CBD is legal in a few different situations, mostly according to its point of origin.

Under the Controlled Substances Act, the mature stalk of the cannabis plant can be legally used. Therefore, CBD taken from the stalk is also legal.

The 2014 Farm Bill allows states to enact industrial hemp laws. North Carolina and several other states are either already taking advantage or are in the process. CBD can be extracted from industrial hemp, therefore making it legal, as well.

And finally, industrial hemp can be legally imported from countries where it is also legal.

As long as CBD is created from hemp/cannabis under one of these three scenarios, it's legal, according to Congress.

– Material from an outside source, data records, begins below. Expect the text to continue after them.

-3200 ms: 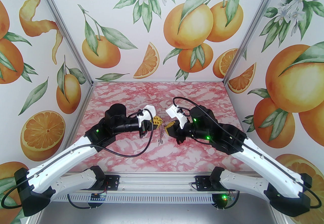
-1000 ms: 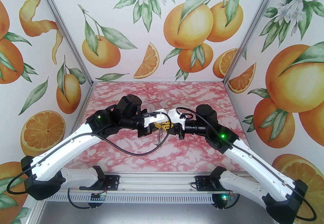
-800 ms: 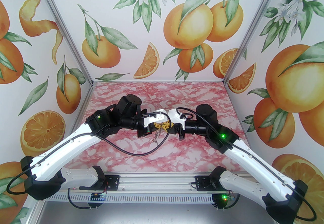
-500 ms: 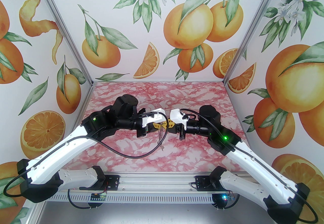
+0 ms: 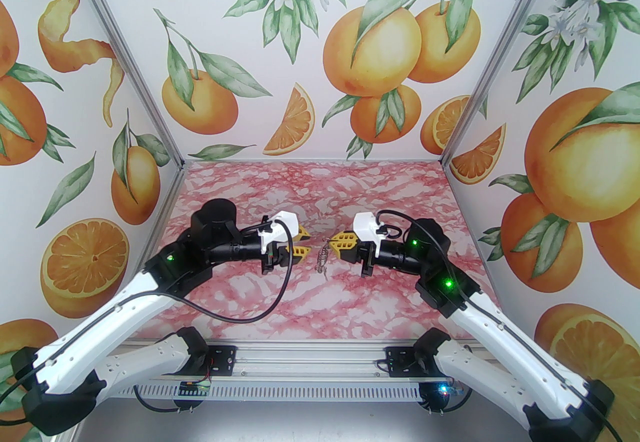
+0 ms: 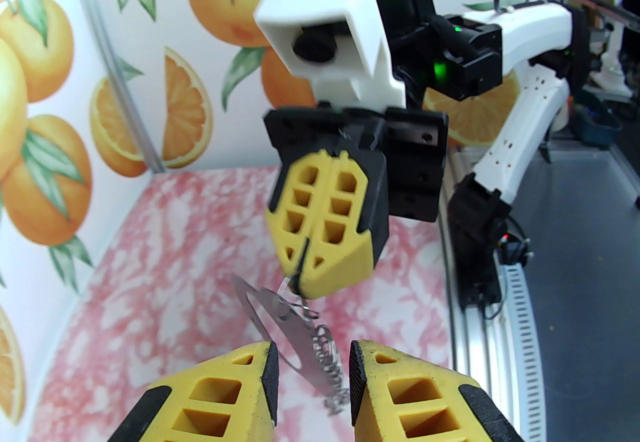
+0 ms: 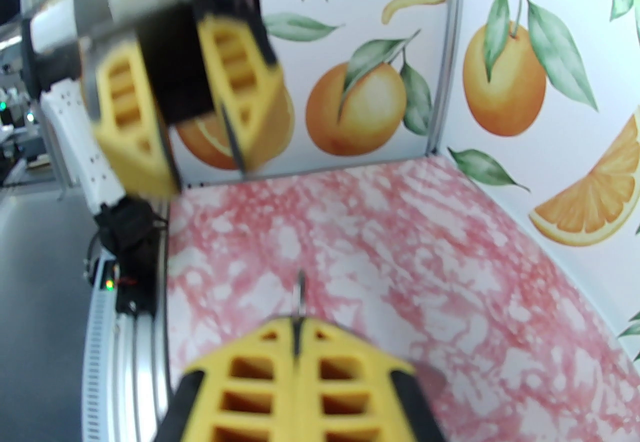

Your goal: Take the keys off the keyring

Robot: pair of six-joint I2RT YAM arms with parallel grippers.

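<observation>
1. While the left gripper (image 5: 306, 242) is hanging just short of the bundle, its jaws are standing partly apart and are gripping nothing.
2. Just beyond its fingertips, the keyring (image 6: 260, 310) is hanging tilted in the air above the table, and the keys (image 6: 330, 370) are dangling in a short string from its lower edge.
3. Farther on, the right gripper (image 6: 301, 270) is pinching the keyring's upper end, its jaws pressing tight together on the thin metal.
4. Below and behind, the pink marbled table (image 6: 150, 255) is stretching away to the orange-printed walls.
5. Judging by this, the task is looking barely begun: the keys I am making out are all hanging from the loop. They are small and blurred, though, so I am probably not seeing each one, and I cannot count them.
6. What is remaining, as I am reading it, is working each key's small ring off the loop while the right gripper is holding it.
</observation>
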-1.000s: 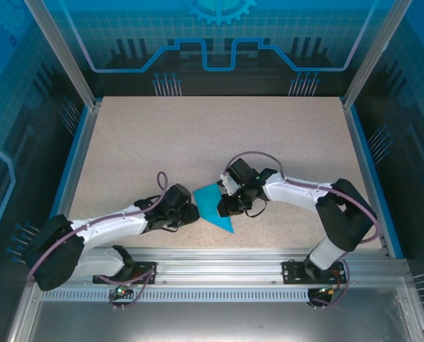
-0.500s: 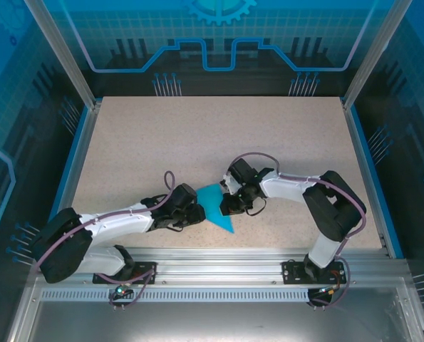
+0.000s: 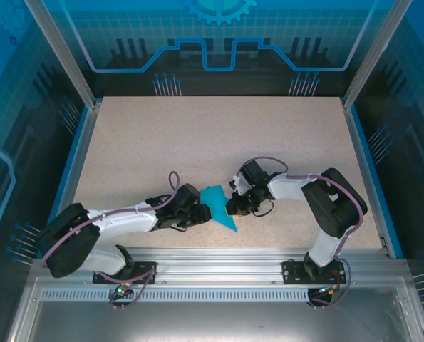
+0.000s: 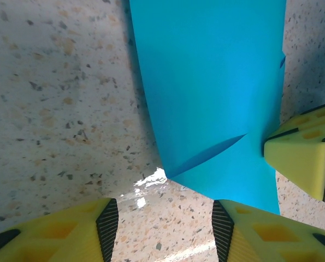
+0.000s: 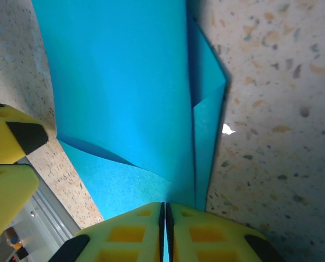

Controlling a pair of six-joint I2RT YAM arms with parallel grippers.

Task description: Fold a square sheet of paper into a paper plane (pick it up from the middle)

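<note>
Teal-blue matte paper sheet [image 3: 217, 205], partly folded, lies between two robot claws near the front edge of the speckled worktop [image 3: 197, 135].
Right claw [image 5: 164, 210] is pinched closed on the sheet's layered edge, apparently anchoring it so a crease can be worked. Left claw [image 4: 165, 218] stands with jaws apart, gripping nothing, straddling the sheet's near corner, seemingly placed to press or take it. Count: one sheet, two arms, two claws.

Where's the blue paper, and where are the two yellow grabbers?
paper [image 4: 211, 82]: left wrist view, its flat top layer.
left gripper [image 4: 165, 221]: left wrist view, gap between its open fingertips.
right gripper [image 5: 163, 214]: right wrist view, seam of its fingertips shut on the paper.
</note>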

"So, in other words, the DEA has said CBD is not legal, and certainly it has the authority to do some scheduling, but it can’t say that something is illegal that Congress has expressly said is legal," Kight said.

Lawmakers set a precedent when hemp was defined, which contains less than 0.3 percent of THC, the compound that gets people high.

Therefore, on the federal level, using hemp is OK. Marijuana, or hemp with more than 0.3 percent, is not.

"For us as an industrial hemp distribution company, you know, we have nothing to do with cannabis at all," Brian Bullman, the owner of Carolina Hemp Company, said. "All of the products that we sell are derived from industrial hemp, through industrial hemp programs in various states."

The confusion has led to some stores and pharmacies pulling CBD products from their shelves, hurting local businesses and customers that use the products.

Will Oseroff is the owner and founder of Blue Ridge Hemp Company in Asheville. "We’ve not been affected by anything being illegal," Oseroff says, "but we have been affected by companies saying, 'Well we're not sure what’s going on. It’s not worth it for us to carry your hemp products in our store when we’re selling food mostly. So, unfortunately, were going to have to drop your product.'"

Will's phone was ringing off the hook when the DEA made the ruling back in December.

"A lot of our customers that use our products on a regular basis were terrified," Oseroff continued. "I got more phone calls from just individual customers than stores being like, 'What’s going on? What do I need to do? Do I need to buy $1,000 or $2,000 worth of product to get me through the next year?' And that’s the biggest thing I was worried about. I know I said bottom line, but really it comes down to if we weren’t able to help people out anymore, that would be a big deal."

A case filed in the 9th District in California seeks to clarify or throw out the new rule.

But in the meantime?

"The growers are still growing, manufacturers are still manufacturing, and distributors are still distributing" Bullman said. "Sure enough, you can walk right down to the store and get your CBD product that you need and it will be no different from yesterday, and that’s the beauty of it."